In annual terms this translates to.
GDP was 2.1% higher in Quarter 1 (Jan to Mar) 2016 compared with the same quarter a year ago.
It is good news that our economy continues to grow and in annual terms our performance will be solid relative to Europe. However the ying to that yang is of course the fear that the slowing of the growth will continue. Care is needed as the numbers are not in themselves accurate enough for us to be absolutely sure but of course other numbers have been consistent with a slower beating of the economic drums.
Also if we ignore the official hype then the “march of the services” goes on.
Services increased by 0.6%, contributing 0.50 percentage points to Quarter 1 (Jan to Mar) 2016 GDP growth
Yes you do read that correctly and yes other sectors did in fact shrink.

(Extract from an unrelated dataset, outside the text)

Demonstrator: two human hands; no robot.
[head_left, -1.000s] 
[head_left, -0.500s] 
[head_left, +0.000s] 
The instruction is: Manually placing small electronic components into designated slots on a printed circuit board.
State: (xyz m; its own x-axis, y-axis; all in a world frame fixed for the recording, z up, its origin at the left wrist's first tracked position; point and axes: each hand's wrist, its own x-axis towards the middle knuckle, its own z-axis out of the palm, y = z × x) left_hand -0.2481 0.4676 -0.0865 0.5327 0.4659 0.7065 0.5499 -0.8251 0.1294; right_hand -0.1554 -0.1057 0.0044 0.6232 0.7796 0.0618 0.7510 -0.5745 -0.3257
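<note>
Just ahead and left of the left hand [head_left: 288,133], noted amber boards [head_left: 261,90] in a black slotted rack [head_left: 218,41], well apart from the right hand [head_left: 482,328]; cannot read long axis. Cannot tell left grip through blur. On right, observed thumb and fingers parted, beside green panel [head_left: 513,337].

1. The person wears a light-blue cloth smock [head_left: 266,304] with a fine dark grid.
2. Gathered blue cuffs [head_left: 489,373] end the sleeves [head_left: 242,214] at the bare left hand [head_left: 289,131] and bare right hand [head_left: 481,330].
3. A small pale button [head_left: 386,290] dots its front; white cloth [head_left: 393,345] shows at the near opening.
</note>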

There was a downward contribution (0.05 percentage points) from the production industries; (mostly mining and quarrying but manufacturing fell 0.4% as well)……There was a downward contribution (0.05 percentage points) from construction;
Make what you will of the construction numbers as it is very unlikely that they are correct but you never know and indeed the ONS doesn’t either!
All of my past critiques of the use of GDP numbers apply here so as ever caution is the watchword and here is another thought. How do we define services? Has the definition somehow spread? I am reminded of the large exchange between it and construction around a year ago which of course was a much bigger deal for construction due to their relative sizes.